The Do-335 seems quite awkward to me as well


----------



## the lancaster kicks ass (Feb 4, 2006)

perhaps but damn it looks good, i reckon it could've made it as a truely great aircraft........


----------



## DerAdlerIstGelandet (Feb 4, 2006)

I think the Do-335 was a step in the right direction for development of piston engined aircraft.


----------



## the lancaster kicks ass (Feb 4, 2006)

well it was just about the only concept that could stand up to the jets, apart from the hornet, Fury and Bearcat..........


----------



## rebel8303 (Feb 4, 2006)

I think that there would be problems of bailing out with the propellers installed that way


----------



## GermansRGeniuses (Feb 4, 2006)

It had an ejection seat...


----------



## Twitch (Feb 4, 2006)

For me the Go 229 was the super plane of the war for all the obvious reasons.


----------



## JonJGoldberg (Feb 4, 2006)

As I post this I'm having 2nd thoughts... Erich, You win.
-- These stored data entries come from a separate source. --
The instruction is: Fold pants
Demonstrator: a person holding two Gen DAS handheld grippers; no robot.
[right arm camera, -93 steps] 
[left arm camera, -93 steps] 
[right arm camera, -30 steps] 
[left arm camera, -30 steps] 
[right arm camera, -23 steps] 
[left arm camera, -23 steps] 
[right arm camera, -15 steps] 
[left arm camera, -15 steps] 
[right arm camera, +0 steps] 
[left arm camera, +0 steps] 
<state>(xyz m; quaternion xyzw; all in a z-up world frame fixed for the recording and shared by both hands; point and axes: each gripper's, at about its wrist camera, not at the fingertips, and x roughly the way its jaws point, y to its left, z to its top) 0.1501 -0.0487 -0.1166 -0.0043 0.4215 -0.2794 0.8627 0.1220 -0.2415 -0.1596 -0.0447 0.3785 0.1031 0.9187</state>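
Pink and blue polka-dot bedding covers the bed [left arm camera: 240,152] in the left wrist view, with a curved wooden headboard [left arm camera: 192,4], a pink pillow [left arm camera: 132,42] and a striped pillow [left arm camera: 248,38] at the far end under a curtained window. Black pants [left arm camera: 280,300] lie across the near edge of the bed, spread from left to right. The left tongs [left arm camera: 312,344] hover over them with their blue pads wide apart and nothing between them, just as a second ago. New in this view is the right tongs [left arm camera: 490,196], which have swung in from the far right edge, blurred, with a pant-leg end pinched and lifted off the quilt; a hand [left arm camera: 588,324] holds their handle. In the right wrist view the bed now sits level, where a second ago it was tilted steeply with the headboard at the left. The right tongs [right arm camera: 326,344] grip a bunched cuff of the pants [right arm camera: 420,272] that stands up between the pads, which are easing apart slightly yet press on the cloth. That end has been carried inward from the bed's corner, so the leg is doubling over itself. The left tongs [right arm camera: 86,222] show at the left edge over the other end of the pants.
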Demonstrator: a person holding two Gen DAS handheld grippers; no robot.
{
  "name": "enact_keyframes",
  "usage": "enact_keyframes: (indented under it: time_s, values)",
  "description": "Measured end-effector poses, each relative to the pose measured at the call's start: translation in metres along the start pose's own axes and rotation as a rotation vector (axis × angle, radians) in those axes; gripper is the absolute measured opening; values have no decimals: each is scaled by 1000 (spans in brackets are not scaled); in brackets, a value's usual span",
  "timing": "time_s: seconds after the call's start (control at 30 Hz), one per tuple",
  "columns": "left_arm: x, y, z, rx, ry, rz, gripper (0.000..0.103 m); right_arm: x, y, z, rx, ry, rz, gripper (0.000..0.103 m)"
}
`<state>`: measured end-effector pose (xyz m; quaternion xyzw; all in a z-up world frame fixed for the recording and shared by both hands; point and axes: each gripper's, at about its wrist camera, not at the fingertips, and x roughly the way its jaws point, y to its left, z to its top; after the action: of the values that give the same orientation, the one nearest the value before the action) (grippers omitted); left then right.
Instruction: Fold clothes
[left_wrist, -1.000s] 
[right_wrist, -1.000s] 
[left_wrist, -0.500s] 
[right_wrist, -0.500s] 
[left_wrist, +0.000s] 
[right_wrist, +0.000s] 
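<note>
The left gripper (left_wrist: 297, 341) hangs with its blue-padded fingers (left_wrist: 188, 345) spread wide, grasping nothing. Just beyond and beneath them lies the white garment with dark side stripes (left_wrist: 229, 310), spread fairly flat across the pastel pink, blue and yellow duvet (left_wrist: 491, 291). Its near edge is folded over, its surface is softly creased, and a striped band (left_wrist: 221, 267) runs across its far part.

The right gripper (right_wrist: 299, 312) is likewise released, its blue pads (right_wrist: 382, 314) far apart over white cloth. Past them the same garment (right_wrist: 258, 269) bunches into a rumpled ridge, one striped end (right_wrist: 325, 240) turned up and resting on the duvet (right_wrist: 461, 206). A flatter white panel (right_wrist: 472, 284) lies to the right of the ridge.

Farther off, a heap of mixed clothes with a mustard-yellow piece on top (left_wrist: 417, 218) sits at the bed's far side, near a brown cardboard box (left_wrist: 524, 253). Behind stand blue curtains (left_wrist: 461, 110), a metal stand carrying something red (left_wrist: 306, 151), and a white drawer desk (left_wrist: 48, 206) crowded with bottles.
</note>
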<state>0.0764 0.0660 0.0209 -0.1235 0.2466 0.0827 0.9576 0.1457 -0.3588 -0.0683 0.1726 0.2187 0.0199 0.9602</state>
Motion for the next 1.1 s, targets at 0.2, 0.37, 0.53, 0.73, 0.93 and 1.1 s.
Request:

Close but in 2nd is the aircraft I nominate for weird... From the conservative USA, Northrop's XP-79, as it can be argued that it was this aircraft that 1st last flew a few weeks after VJ day that set the foundation for the 'flying wings' later the 'stealth wings' of 'today'.

Some info for this aircraft can be found here http://home.att.net/~jbaugher1/p79.html
...The Aerial Battering Ram!!!


----------



## DerAdlerIstGelandet (Feb 12, 2006)

rebel8303 said:


> I think that there would be problems of bailing out with the propellers installed that way



Would not be a problem at all, there are even plenty of planes today that use the push and pull prop system.



JonJGoldberg said:


> set the foundation for the 'flying wings' later the 'stealth wings' of 'today'



I find that odd since the Horton designs and other Northrop designs were more similar to todays flying wings and the Horton Ho-229 we more stealty than that thing.


----------



## cheddar cheese (Feb 12, 2006)

DerAdlerIstGelandet said:


> rebel8303 said:
> 
> 
> > I think that there would be problems of bailing out with the propellers installed that way
> ...



Yeah with the Do-335 the rear engine intended to blow off when ejecting...


----------



## DerAdlerIstGelandet (Feb 12, 2006)

The aircraft was quite revolutionary.


----------



## Gnomey (Feb 12, 2006)

DerAdlerIstGelandet said:


> The aircraft was quite revolutionary.


Yes it was, I'm surprised that the design was copied more than it has been (puller/pusher props that is)


----------



## cheddar cheese (Feb 12, 2006)

Well with jets there was really no need to do so.


----------



## DerAdlerIstGelandet (Feb 12, 2006)

Yes but for prop aircraft it has been coppied and very successfull if I might add.


----------



## cheddar cheese (Feb 12, 2006)

How about a pusher/puller jet configuration...


----------



## FLYBOYJ (Feb 12, 2006)

DerAdlerIstGelandet said:


> Yes but for prop aircraft it has been coppied and very successfull if I might add.



Yep!!




Unk.



cheddar cheese said:


> How about a pusher/puller jet configuration...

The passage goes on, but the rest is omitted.